**What is needed**
A word-for-word restatement of the whole listing is the expected answer.

**Recorded data**

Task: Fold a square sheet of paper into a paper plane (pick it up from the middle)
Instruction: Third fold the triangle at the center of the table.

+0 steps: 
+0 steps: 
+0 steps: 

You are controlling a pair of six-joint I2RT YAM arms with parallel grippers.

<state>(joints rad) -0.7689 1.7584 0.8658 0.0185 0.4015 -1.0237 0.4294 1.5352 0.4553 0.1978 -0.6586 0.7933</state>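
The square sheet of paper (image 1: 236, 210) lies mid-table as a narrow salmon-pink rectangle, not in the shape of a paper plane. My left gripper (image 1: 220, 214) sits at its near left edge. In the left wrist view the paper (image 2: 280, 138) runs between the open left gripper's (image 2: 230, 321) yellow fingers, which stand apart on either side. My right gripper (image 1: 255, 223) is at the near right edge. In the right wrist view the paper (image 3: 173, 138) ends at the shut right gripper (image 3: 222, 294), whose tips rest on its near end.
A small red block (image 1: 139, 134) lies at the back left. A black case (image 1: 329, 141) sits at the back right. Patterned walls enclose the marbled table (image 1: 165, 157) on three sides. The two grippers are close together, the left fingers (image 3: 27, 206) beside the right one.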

**Completed exercise**
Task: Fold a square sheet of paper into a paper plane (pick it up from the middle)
Instruction: Third fold the triangle at the center of the table.

+0 steps: 
+0 steps: 
+0 steps: 

You are controlling a pair of six-joint I2RT YAM arms with parallel grippers.

<state>(joints rad) -0.7689 1.7584 0.8658 0.0185 0.4015 -1.0237 0.4294 1.5352 0.4553 0.1978 -0.6586 0.7933</state>
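The square sheet of paper (image 1: 236, 210) lies mid-table as a narrow salmon-pink rectangle, not in the shape of a paper plane. My left gripper (image 1: 220, 214) sits at its near left edge. In the left wrist view the paper (image 2: 280, 138) runs between the open left gripper's (image 2: 230, 321) yellow fingers, which stand apart on either side. My right gripper (image 1: 255, 223) is at the near right edge. In the right wrist view the paper (image 3: 173, 138) ends at the shut right gripper (image 3: 222, 294), whose tips rest on its near end.
A small red block (image 1: 139, 134) lies at the back left. A black case (image 1: 329, 141) sits at the back right. Patterned walls enclose the marbled table (image 1: 165, 157) on three sides. The two grippers are close together, the left fingers (image 3: 27, 206) beside the right one.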

The output for this exercise is complete.